After crossing the border, we drove past Vancouver towards Whistler, where
we found a great campsite at a secluded lake near Squamish, BC. Squamish is
about halfway between Vancouver and Whistler (1/2 hour from both). It is, in
my opinion, one of the coolest places in the world. It is right near the ocean,
with tons of xc skiing, climbing, hiking, lakes, and beautiful scenery. The
only problem is that because of the combination of huge mountains and ocean,
the weather can be foggy and wet a lot. And the fact that it is in Canada (bad
for me, but great for Canadians!). We went on a great hike up Whistler Mountain
and also wandered around the resort base, which is everything that Park City
wishes it was. Sure it is all touristy, but at least they designed it well.
They also had one lift still open for skiing on July 28th!
Hiking in Whistler
From there we spent a day in Vancouver, which was less impressive that I had
hoped. From all I had heard, I had expectations of the world's perfect city.

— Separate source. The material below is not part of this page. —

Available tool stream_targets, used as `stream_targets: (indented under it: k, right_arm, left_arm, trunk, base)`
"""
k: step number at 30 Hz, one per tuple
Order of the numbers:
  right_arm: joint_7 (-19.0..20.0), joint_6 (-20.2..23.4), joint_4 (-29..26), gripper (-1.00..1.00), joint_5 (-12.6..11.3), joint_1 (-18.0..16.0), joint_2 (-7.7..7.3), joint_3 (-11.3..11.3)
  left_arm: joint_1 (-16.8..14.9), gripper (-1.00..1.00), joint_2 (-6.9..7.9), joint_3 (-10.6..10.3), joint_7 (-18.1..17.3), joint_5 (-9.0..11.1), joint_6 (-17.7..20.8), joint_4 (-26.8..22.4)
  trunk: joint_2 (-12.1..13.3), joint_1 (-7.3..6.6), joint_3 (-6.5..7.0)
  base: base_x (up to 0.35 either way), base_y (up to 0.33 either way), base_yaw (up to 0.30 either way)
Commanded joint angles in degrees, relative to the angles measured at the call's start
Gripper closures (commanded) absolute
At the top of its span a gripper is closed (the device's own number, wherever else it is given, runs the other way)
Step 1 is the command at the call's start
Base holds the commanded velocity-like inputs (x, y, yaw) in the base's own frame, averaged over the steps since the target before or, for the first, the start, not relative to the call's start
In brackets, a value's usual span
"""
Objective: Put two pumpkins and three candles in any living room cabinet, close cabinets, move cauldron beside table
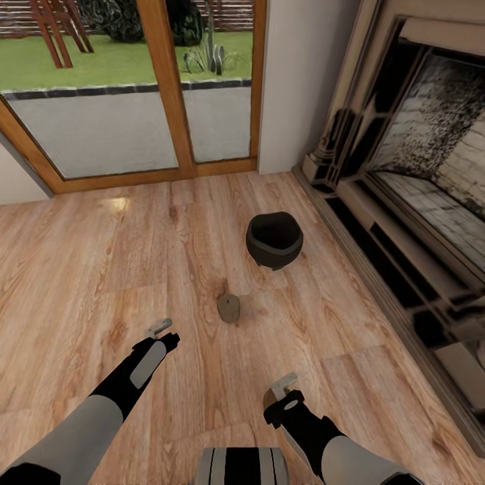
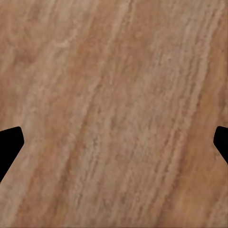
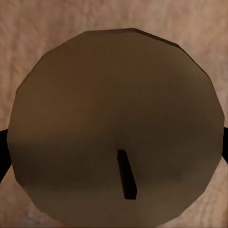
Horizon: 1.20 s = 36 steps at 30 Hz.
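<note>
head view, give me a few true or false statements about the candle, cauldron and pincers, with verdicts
1. The cauldron stands on the wooden floor, near the fireplace. True.
2. One candle stands on the floor between the robot and the cauldron. True.
3. The candle lies inside the cauldron. False: it is on the floor, apart from the cauldron.
4. The right pincer holds a candle, whose round top with a dark wick shows in the right wrist view between the fingers. True.
5. The left pincer holds a pumpkin. False: its fingers are spread wide over bare floor.
6. The cauldron is tipped on its side. False: it stands upright, mouth up.
</note>
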Motion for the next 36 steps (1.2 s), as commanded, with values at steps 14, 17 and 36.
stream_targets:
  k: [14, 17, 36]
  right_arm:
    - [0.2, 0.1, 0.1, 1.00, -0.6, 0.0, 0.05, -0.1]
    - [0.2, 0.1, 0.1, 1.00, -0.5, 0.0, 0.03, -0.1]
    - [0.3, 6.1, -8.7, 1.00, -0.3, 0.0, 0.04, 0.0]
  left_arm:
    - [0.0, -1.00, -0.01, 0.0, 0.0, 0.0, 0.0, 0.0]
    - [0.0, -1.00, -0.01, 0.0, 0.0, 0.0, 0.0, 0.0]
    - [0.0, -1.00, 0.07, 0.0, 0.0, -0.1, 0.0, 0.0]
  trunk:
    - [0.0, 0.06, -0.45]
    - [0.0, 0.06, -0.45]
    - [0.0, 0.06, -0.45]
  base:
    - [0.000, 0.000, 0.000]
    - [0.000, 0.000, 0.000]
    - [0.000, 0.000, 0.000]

And looking back I think it is a great city, but it was bigger than I expected
and that caught me off guard. I guess I was expecting Portland North. Stanley
Park was wonderful, and you can't argue with the fact that Vancouver is surrounded
by some great places.
Then we took the ferry to Vancouver Island for a couple days of sightseeing.
They have good xc skiing on Vancouver Island, but we didn't try to find any
A swimming hole we found on Vancouver Island
The view from our campground on Vancouver Island
Then it was on to the San Juan Islands where we went hiking, mountain biking
(some excellent mountain biking on Orcas Island in Moran State Park) and had
the highlight of the trip, which was arriving at the right place at the right
time in order to see 80 (!) Orcas swim by in one big pod. It was amazing – they
came within 25 feet of where we were standing on shore.
the Orcas gave us quite a show
After the San Juans, we took a ferry back to the mainland and made our way across
Washington through North Cascades National Park.
North Cascades National Park
On the way into North Cascades National Park, we stopped at an organic Blueberry
Farm on the side of the road. I bought a blueberry shake and a pint of fresh
blueberries. I can honestly say that I don't think I have ever tasted anything
so wonderful as the fresh blueberries mixed into the shake. I was in heaven.
It was so good I made my girlfriend stop the car and take a picture of me with
my shake so I could remember it. (I should probably mention that I love blueberries.
Blueberry was, in fact, my first word as a baby. Yep, three syllables. I told
you I love 'em) But I digress…
Me, in blueberry heaven. Yes I know this is not normal.
As you descend to the east from the North Cascades, you get dropped down into
the Methow Valley. I had never been to the Methow, but I had heard plenty about
the area and the amazing skiing and was anxious to see the place for myself.